La Dernière tentation du Christ (Martin Scorsese, 1988), Willem Dafoe (Jésus), Harvey Keitel (Judas)
« Jésus les aima jusqu'à la fin » (Osty et Trinquet)
ou
« Jésus les aima jusqu'à l'extrême » (Leloup).
Jusqu'à laver les pieds de Pierre qui s'indigne : « toi, Seigneur, me laver les pieds ! »
« Ieschoua lui répondit :
ce que je fais, tu ne le comprends pas
maintenant,
tu comprendras plus tard. »
Deux mille ans après, a-t-on enfin compris ? Pas sûr tant ce geste plus que de nous indigner nous dégoûte secrètement. Un dieu à notre service est en effet plus inquiétant sur le plan ontologique, moral et nerveux qu'un dieu qui nous demanderait de l'être au sien.
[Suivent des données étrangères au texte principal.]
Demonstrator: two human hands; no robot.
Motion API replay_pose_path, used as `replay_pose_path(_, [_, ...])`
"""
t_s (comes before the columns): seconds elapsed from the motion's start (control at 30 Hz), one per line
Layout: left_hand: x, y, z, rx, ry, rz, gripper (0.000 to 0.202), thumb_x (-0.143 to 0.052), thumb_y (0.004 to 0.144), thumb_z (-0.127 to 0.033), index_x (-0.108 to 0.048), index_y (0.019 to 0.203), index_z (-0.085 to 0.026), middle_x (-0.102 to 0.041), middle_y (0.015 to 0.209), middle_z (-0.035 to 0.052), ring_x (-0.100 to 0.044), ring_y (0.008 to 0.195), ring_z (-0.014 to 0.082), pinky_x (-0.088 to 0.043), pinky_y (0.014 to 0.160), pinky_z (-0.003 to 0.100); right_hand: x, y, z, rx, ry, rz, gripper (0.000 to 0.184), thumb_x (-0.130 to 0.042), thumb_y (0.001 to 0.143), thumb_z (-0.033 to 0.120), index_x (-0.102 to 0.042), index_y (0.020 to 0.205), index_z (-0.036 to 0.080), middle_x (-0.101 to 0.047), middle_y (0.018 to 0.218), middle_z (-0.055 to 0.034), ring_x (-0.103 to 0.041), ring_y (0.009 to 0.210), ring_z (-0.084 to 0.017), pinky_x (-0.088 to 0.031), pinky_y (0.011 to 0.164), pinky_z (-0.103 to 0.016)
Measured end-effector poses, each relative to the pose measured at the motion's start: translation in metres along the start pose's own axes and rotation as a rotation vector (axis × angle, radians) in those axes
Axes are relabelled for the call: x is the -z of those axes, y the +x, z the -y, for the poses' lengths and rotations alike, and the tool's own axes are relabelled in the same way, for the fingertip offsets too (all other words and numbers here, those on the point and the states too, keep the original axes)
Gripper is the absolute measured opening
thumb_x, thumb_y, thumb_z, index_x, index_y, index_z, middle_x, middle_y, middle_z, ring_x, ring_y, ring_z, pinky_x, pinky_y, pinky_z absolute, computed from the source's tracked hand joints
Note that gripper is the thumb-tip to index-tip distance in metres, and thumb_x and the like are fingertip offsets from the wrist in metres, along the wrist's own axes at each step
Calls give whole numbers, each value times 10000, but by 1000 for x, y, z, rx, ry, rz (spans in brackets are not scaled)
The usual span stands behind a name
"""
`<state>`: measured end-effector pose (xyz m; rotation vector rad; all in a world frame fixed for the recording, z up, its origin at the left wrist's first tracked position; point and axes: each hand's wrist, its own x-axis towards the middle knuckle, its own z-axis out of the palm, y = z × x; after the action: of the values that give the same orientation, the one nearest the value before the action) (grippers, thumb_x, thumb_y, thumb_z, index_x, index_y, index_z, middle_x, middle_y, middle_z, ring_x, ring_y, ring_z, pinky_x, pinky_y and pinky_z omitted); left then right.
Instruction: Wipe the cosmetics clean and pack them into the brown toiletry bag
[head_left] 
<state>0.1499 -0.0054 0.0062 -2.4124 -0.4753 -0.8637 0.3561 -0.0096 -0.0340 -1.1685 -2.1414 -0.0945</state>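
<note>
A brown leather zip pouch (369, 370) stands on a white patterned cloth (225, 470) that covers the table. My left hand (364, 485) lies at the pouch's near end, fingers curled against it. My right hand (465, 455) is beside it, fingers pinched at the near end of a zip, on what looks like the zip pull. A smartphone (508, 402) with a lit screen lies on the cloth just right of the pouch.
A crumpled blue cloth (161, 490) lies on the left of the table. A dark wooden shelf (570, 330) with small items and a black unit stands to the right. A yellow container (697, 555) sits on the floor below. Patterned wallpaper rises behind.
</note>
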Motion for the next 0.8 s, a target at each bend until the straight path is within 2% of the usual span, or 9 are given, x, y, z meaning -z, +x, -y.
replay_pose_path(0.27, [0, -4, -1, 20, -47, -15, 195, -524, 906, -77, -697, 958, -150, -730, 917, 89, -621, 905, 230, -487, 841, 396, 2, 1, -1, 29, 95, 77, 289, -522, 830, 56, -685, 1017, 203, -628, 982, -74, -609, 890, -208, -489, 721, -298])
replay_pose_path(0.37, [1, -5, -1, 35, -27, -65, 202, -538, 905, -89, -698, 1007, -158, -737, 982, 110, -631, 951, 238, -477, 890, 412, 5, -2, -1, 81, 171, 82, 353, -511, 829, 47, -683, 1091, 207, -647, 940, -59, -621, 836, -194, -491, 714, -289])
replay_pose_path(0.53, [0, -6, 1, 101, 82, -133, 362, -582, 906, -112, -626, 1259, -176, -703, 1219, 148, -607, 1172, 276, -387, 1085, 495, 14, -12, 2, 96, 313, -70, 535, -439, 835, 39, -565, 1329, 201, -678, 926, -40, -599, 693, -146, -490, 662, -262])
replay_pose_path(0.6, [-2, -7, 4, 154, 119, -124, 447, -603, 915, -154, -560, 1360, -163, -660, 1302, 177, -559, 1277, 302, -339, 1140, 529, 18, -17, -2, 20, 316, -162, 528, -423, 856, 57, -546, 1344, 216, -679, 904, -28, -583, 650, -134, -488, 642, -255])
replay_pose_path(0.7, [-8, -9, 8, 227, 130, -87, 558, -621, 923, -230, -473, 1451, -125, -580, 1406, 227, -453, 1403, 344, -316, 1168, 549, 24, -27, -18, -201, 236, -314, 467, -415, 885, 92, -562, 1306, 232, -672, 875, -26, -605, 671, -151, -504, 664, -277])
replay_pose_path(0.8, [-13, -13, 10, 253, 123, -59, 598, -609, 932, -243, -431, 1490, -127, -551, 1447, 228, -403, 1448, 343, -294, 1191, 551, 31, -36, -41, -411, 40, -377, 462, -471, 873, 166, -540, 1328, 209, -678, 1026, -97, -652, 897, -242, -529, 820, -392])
Un dieu qui nous lave nous renvoie à notre saleté existentielle. Car s’il nous lave, c'est que nous sommes des porcs, pas moins. Et il n'est pas certain que nous voulions devenir des hommes – encore moins des hommes divinisés.
« Si je ne te lave pas, tu n'auras pas
de part avec Moi »,
dit encore Ieschoua à Shîmon Petros. Celui-ci, toujours excessif, comprend enfin le truc et supplie alors son maître de le laver encore plus, « pas les pieds seulement, mais aussi les mains et la tête ! ».
Sacré Petros qui en fera toujours trop – jusqu'à se faire crucifier tête en bas à la fin.
Mais quand même, le geste reste problématique car il exige que nous le fassions à notre tour entre nous. Là-dessus, Ieschoua est formel :
« Si donc, Moi, le Seigneur et le Maître,
je vous ai lavé les pieds,
vous pouvez vous aussi laver
les pieds les uns les autres. »
Et ça, c'est une autre paire de manche.
Le lavement de pied est une exhortation à la fraternité vraie, au lait dégueu de la tendresse humaine, à l'humanité immonde – pour ne pas dire un programme social, d'entre-aide, d'accueil. dégueu. On est embêté rien que d'y penser. L'autre, berk.
« Aimez-vous les uns les autres
comme je vous ai aimés. »
Pas de doute. On y est. Dans le devoir être. Le dépassement de soi. Le social (l'enfer).